Es probable que Reality Awakens no tenga una recepción unánime. La madurez de The Strokes se traduce en hacer lo que tienen ganas y lograr un sonido experimental, que no sea agradable de inmediato al oído, pero que sume al mensaje que quieren transmitir.
“Falling out of Love”, uno de los sencillos lanzados para promocionar el álbum, es una letra más personal, pero que plantea otra de las ideas del disco: la soledad contemporánea, incluso estando en compañía. Volverá a aparecer en la siguiente canción, “Going to Babble On” (donde dice “Tengo planes, voy a estar online”) con uno de los sonidos más similares a los de sus inicios. También hace un grito a la indiferencia o disociación colectiva: “¿Nadie quiere saber qué está pasando?”.
“Going Shopping”, el primer adelanto de Reality Awaits que salió con un videoclip protagonizado por el actor Walton Goggins, sigue con el sonido de las raíces de Strokes. También profundiza y reúne las ideas del disco. Ahí habla de personas que, como tigres, van a perseguir con palabras en vez de garras; afirma que cuanto peor se pone la realidad, menos se quiere oír al respecto y que la solidaridad puede llegar a ser difícil cuando “hay cosas cool para perder”.
Menciona en general a títeres políticos, y a seguir “construyendo la grandeza de ruinas futuras”. Sobre todo, reitera la visión nostálgica de un “hombre viejo”, como él se apoda.
Seguirá autopercibiéndose así en “Liar´s Remorse”, además de señalar la evasión de sentimientos por miedo a sufrir, y que podemos tener todo lo que queramos, incluso escuchar a la inteligencia artificial decirte qué hacer.
No es sorprendente el grado de protesta de los Strokes en Reality Awaits. En abril de este año, se presentaron en el festival Lollapallooza y mientras tocaban “Oblivius”, al final del show, proyectaron un montaje audiovisual haciendo referencia a intervenciones estadounidenses en América Latina y bombardeos en Medio Oriente. Días más tarde, en una entrevista, Casablancas criticó a sectores sionistas de Estados Unidos y también generó controversia.
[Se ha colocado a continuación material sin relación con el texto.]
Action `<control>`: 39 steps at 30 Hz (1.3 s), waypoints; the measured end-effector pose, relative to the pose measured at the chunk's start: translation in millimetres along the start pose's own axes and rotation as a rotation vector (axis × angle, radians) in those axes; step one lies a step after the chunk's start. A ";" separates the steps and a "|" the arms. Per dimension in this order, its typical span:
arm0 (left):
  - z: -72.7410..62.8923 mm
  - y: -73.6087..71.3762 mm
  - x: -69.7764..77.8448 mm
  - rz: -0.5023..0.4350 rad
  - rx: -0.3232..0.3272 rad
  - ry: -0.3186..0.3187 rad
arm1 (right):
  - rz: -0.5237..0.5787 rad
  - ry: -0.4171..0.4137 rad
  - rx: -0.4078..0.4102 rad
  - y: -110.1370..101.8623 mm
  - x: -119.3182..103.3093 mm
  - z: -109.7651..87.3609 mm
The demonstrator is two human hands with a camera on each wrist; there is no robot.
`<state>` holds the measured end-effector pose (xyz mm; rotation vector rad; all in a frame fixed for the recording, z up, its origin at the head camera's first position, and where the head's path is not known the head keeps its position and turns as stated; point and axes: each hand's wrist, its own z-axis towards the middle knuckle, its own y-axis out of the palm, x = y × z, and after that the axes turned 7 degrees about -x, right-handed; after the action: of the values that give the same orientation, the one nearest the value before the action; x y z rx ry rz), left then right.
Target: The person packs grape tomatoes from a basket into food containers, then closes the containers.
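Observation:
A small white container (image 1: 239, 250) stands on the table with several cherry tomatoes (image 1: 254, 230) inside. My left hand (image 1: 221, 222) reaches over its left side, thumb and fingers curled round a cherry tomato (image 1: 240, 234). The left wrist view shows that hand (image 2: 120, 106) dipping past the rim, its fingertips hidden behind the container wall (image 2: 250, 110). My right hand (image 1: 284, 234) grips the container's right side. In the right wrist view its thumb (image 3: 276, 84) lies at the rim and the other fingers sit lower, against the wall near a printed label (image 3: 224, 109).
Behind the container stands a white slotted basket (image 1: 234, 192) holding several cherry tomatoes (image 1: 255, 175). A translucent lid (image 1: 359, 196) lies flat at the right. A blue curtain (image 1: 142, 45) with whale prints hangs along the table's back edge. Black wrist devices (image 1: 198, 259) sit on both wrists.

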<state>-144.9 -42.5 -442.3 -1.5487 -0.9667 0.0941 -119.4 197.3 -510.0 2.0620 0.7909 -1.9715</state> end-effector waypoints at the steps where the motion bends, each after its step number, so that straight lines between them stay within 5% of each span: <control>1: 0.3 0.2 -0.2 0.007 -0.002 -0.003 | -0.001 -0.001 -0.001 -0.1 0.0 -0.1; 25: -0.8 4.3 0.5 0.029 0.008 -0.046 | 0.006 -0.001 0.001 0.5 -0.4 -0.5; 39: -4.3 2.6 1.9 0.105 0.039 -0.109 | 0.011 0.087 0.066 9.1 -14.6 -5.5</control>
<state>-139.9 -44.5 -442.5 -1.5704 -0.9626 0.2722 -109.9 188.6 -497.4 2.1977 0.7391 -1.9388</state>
Reality Awaits cuestiona los poderes que provienen tanto de la esfera política como de la tecnológica. Retrata un clima de época a través del sarcasmo, las alegorías y un sonido que habita en territorios ominosos y se deja alumbrar por momentos.
“The Fruits of Conquest”, la antesala del final, es un ejemplo. El sonido corre en paralelo con una letra que repite “soy un parásito” y afirma que no va a obedecer. El final es cíclico, con un tono similar al del principio. “Tyrants of the Mellow Moon” retorna a la imagen del ave, esta vez negra y con ojos rojos, un canto que parece admitir la derrota ante el enemigo contra el que se lucha todo el disco.
Casablancas ha hablado de cómo no busca encontrar la comodidad creativa con el mero fin de las ganancias económicas. “Si alguien quiere seguir creando, necesita estar listo para el cambio”, afirmó en una entrevista con Rolling Stone Italia en 2025, en la que, justamente, también declaró sentirse más cómodo trabajando con The Voidz por ese motivo.
Pues bien, logró su cometido. Reality Awaits necesita más de una escucha para ser entendido porque se aleja de los lugares comunes de la banda y también del rock actual.